Je suis très content de cette programmation, parce qu’elle est très « Montreux ». Nous voulions revenir avec une signature montreusienne forte. À la fois avec des légendes, des amis du festival qui viennent à chaque fois avec des configurations différentes ou des projets différents. Je pense évidemment à des John McLaughlin, Herbie Hancock, Jamie Cullum, Ibrahim Maalouf. Tout cela balancé avec des artistes qui ne sont jamais venus à Montreux, comme a-ha, Diana Ross ou Måneskin, la révélation rock de l’année. Et là je ne parle que de l’Auditorium Stravinski. Nous avons toujours des exclusivités, beaucoup d’artistes donneront leur seul concert suisse à Montreux. Mais aussi des mariages et des plateaux inédits, qui sont toujours très importants pour nous. Alison Krauss et Robert Plant, Van Morrison et Jeff Beck. Jeff Beck qui est extrêmement rare sur scène, qu’on espère chaque année. Je suis aussi très content des touches latinos, avec Rodrigo y Gabriela et Juanes, ainsi que des plateaux jazz. Il y a beaucoup de choses qui, pour moi, sont des signatures montreusiennes. Paolo Nutini qu’on a pratiquement vu naître à Montreux et qui sera à nouveau présent. Nous avons une volonté de cohérence. Le programme n’est pas une liste de courses. Il doit être représentatif de qui nous sommes. Avec des artistes qui nous collent à la peau et d’autres qui font le buzz aujourd’hui.
Côté Lab ?
Le Lab est très éloquent aujourd’hui dans son positionnement de plateaux de musique indé. Nous proposons de très gros plateaux, notamment avec la nouvelle coqueluche, Gabriels, Black Pumas et Michael Kiwanuka. Ce dernier a été découvert au Café en 2012 et a ensuite mené une carrière incroyable. Black Pumas, la révélation 2020 avec cette soul texane américaine et la troisième génération, celle de Gabriels, qui vient du Tennessee, du gospel. On sent avec ce genre de propositions toutes les racines afro-américaines du Montreux Jazz Festival, mais tournées vers le futur et sur la modernité. Chaque plateau est construit avec une idéologie, avec une cohérence, représentatif de notre histoire mais inscrite dans la modernité d’aujourd’hui. On le voit aussi du côté du hip hop francophone, puisque nous sommes attentifs à qui fait l’actualité dans ce genre, francophone ou américain. Laylow est clairement l’artiste qui sort du bois en France, qui vend deux Bercy en 48h. Il est une fois encore question de balance entre artistes plus confirmés et artistes nouvelle génération, où s’est noué un lien idéologique musical.

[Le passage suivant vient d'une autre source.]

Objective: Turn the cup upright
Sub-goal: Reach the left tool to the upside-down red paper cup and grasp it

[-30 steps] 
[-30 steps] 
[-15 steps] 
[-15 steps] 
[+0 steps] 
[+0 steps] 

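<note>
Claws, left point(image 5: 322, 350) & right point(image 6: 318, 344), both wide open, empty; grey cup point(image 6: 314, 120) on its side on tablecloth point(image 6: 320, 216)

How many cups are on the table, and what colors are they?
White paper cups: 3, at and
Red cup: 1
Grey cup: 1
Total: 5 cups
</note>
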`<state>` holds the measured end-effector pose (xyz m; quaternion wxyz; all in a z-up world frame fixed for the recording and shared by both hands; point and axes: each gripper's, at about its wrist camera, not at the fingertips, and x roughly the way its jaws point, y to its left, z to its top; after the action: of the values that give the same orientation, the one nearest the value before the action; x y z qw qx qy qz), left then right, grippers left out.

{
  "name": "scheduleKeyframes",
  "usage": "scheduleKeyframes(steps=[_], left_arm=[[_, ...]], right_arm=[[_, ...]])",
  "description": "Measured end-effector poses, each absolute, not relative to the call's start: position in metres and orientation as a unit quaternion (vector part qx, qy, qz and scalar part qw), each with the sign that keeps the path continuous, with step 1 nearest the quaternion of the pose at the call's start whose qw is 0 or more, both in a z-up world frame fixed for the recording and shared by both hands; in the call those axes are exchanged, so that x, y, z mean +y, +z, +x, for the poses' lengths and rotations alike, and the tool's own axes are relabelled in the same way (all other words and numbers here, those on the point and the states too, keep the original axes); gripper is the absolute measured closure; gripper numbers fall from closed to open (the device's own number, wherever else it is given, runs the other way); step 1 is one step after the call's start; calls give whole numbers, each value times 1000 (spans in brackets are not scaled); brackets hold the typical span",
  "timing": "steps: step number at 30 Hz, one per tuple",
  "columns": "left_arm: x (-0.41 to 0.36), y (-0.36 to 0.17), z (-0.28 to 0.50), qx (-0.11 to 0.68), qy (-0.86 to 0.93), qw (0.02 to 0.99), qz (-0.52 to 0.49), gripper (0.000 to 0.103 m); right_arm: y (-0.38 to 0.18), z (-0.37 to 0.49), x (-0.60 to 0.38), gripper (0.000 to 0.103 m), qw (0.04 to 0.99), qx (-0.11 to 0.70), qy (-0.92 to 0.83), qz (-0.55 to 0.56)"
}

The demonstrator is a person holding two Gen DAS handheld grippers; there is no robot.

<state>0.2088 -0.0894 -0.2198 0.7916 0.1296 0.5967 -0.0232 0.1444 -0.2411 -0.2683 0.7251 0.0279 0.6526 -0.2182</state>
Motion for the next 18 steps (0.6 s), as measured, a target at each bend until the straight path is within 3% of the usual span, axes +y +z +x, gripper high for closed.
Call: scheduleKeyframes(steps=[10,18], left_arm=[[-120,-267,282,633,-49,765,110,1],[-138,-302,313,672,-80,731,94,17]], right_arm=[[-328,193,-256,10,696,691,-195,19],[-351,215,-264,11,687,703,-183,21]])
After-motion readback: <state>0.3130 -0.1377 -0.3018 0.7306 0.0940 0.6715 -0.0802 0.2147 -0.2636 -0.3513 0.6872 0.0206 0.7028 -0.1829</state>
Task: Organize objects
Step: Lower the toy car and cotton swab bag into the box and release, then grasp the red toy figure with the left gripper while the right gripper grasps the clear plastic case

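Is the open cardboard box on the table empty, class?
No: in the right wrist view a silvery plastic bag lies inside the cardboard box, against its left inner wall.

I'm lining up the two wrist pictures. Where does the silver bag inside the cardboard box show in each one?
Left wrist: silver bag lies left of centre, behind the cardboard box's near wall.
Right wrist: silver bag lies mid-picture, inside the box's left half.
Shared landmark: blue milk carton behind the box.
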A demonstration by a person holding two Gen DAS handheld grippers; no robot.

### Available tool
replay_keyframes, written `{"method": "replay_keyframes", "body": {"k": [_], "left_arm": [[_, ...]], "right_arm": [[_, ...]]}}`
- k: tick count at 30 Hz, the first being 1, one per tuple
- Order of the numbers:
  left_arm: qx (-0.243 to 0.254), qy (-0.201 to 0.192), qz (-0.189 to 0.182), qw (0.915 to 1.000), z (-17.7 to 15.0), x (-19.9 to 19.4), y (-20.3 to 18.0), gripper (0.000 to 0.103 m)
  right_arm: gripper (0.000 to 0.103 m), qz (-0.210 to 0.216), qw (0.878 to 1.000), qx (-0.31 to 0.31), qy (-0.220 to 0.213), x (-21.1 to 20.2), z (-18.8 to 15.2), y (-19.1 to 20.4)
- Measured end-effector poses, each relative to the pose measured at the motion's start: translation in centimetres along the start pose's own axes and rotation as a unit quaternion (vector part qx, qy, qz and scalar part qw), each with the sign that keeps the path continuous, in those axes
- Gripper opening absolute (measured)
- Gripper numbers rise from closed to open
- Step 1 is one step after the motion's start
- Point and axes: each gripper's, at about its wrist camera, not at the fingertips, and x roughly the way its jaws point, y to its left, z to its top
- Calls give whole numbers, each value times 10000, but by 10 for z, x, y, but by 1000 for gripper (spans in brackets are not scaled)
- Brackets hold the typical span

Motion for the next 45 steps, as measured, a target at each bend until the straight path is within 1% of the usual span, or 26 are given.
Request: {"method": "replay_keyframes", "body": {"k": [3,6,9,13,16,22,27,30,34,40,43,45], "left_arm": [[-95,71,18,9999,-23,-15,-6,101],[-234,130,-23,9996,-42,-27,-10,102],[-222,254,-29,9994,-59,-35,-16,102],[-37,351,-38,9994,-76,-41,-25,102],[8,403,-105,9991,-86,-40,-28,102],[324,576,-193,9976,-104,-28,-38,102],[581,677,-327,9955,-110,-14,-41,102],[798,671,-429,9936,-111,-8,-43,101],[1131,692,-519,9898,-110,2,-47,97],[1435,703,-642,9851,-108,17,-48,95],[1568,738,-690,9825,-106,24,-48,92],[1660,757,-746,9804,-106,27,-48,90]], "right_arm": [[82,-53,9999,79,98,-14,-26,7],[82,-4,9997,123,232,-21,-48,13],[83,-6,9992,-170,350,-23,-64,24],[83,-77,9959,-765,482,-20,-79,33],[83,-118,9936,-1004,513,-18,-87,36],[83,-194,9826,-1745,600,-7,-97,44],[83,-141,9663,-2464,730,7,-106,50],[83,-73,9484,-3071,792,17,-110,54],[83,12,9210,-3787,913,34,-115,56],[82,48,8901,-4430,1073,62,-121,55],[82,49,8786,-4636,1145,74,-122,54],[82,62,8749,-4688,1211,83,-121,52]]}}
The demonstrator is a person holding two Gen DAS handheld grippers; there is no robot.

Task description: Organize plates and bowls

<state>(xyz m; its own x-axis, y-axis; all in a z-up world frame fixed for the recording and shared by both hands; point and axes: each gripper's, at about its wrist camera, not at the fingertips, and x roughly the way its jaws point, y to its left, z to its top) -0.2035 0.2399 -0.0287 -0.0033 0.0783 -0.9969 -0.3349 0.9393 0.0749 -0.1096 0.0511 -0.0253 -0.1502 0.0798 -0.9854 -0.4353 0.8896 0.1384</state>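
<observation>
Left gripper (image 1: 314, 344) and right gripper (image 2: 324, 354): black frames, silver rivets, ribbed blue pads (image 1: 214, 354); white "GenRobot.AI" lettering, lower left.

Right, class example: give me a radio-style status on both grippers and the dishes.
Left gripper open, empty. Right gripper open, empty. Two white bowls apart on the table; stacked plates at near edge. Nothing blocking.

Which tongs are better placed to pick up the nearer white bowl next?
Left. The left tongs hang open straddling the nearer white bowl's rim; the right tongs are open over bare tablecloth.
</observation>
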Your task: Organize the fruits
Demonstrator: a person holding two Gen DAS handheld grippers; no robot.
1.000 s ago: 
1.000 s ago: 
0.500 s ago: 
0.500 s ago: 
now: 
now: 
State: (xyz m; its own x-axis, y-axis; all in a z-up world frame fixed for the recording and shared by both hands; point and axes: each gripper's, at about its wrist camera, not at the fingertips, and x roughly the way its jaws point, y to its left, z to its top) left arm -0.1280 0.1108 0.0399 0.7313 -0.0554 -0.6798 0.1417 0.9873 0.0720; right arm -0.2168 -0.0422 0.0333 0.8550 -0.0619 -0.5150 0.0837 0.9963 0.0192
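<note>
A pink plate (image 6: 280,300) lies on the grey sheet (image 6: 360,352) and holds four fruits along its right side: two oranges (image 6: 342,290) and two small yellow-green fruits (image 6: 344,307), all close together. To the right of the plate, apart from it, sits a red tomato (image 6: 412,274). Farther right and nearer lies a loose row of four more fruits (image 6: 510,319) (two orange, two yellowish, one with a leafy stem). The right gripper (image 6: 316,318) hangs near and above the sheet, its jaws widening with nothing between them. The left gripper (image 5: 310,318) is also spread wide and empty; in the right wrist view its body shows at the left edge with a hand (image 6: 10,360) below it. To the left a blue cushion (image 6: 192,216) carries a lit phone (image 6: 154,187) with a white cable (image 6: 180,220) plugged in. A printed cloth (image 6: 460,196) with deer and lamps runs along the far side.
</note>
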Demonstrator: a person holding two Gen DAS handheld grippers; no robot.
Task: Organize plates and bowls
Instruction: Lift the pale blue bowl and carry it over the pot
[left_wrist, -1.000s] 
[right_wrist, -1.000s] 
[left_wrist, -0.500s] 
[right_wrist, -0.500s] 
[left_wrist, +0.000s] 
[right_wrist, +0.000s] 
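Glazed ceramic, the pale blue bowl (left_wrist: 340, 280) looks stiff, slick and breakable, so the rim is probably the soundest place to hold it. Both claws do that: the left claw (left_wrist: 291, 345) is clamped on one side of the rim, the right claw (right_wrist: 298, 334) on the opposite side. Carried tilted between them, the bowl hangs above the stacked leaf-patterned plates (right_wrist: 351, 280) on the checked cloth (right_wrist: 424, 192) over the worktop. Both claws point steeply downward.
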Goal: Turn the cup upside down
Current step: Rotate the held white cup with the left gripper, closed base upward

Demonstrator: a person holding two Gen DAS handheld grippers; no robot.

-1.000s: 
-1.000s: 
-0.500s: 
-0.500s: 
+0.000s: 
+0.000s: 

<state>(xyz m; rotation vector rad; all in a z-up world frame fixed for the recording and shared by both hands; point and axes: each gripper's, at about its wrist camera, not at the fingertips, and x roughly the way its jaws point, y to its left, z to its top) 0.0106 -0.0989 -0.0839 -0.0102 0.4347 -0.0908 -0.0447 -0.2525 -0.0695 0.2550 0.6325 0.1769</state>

Manque à l’appel cette année le rock « musclé », présent de longue date à Montreux. Pourquoi ce choix ?
Ce sont des circonstances de tournées et de moments. Il y a évidemment des choses que nous aimerions avoir mais qui sont déjà prises par d’autres événements. Beaucoup de paramètres entrent en compte. Nous sommes cette année dans un rock plus traditionnel, avec Nick Cave, Måneskin, moins « lourd », moins « grave ». Ce n’est pas vraiment un choix, mais des circonstances de programmation. Nous avons eu des années plus rock, avec des Nine Inch Nails, Queens of the Stone Age, etc. D’autres années le sont un peu moins.